Re: Congrats everyone for a game played the way we should play.
posted at 10/28/2012 6:27 PM EDT
Man what a whirlwind of a week. I heard the team was a little shorthanded in the secondary, and I was off work this week, so i thought 'what the heck, i'll go do my part and try out.' I flew up to Providence from Charlotte, rented a prius and got to Foxboro late Monday. As I approached the complex, I just managed to catch Bill out in the parking lot, yelling at Josh Boyer. Bill's face was beet red, as i imagine it might have been when his son was busted for pot.
Having little choice, I approached them gingerly, and introduced myself. As I shook Bill's hand, Coach Boyer pulls out a tape measure and records my dimensions, muttering 'hmmm, 6'4", nice wingspan, he just might work'. Bill asks, "can i see you run to the other end of the parking lot and back?" I oblige, and figuring the distance was roughly 400 yards, and my being a heavy smoker, and not having run much in the last fifteen years, I decided to take it slow. About twelve minutes later, I make it back to where Coach and Coach are standing, I lie down on the asphalt and try not to vomit. "You'll do fine," says Bill, "Welcome to the Patriots. Let's go to London."
Needless to say, I was pretty excited. I got to meet everyone! Brady, Welker, Gronk, Vince, it was the best! While I was on the plane I was speaking with some of the guys, and I found out that in order to make room for me on the active roster, they had to place Ras-I Dowling on IR with a phantom injury. I felt a little bad about that, but i figured hey, we're headed for the UK, I'll just keep calm, and carry on, right?
When the plane landed at Heathrow, we loaded up into those awesome tall buses and headed to our hotel, where the team had rented out two of the large ballrooms to do walkthroughs. I hadn't even gotten a uniform yet, or a playbook, or anything, but what I did get was a note on my door from Coach Boyer which read 'report to ballroom C13 for practice at 12:30.' It was already 12:35!! So I raced down toward the elevator, and hit the button repeatedly, hoping it would make the car come down 26 floors a little faster. That was when, out of the corner, I noticed two surly looking gentlemen who looked out of place. I could tell that it was not a recent development, that these two guys who were up to no good, started making trouble in the neighborhood. I got in one little fight and my mom got scared, and said "You're moving with your Auntie and Uncle in Bel Air!"

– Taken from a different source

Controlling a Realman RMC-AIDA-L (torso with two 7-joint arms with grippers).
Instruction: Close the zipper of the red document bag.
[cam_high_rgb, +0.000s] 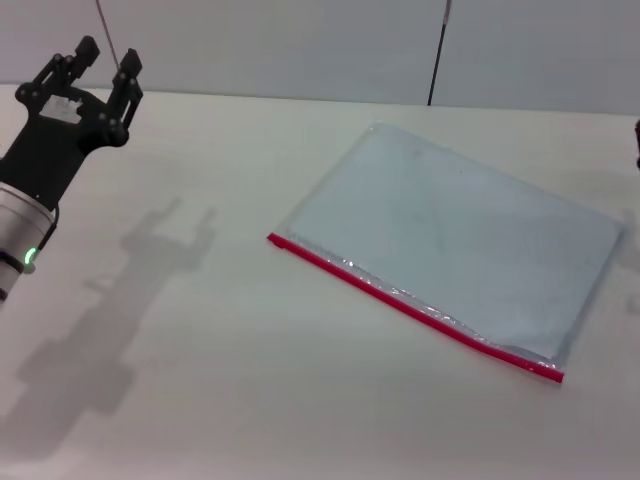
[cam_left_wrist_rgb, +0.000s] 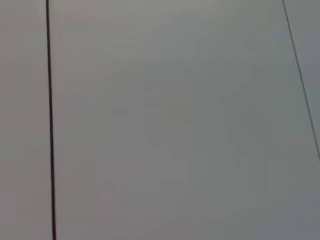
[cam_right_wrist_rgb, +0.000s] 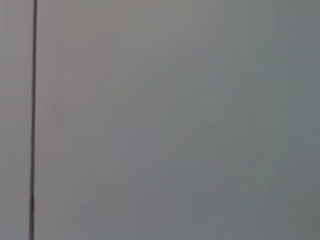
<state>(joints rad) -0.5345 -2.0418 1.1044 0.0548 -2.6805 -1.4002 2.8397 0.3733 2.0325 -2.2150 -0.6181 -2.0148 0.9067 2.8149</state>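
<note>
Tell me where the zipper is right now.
In the head view the zipper runs along the near long edge of the red document bag, right of centre on the table, far from the raised left gripper.

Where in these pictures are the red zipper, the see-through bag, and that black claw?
zipper (cam_high_rgb: 415, 306): head view, middle of the red strip along the bag's near edge.
red document bag (cam_high_rgb: 460, 235): head view, centre of its translucent face.
left gripper (cam_high_rgb: 103, 62): head view, between its raised, spread fingertips.
</note>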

I whistled for a cab, and when it came near, the license plate said "fresh" and had dice in the mirror. If anything I could say this cab was rare, but i thought 'nah, forget it, yo homes to Bel-Air!' I pulled up to a house about seven or eight, and i yelled to the cabby 'yo homes smell you later!' I Looked at my kingdom I was finally there, to sit on my throne as the prince of Bel-Air.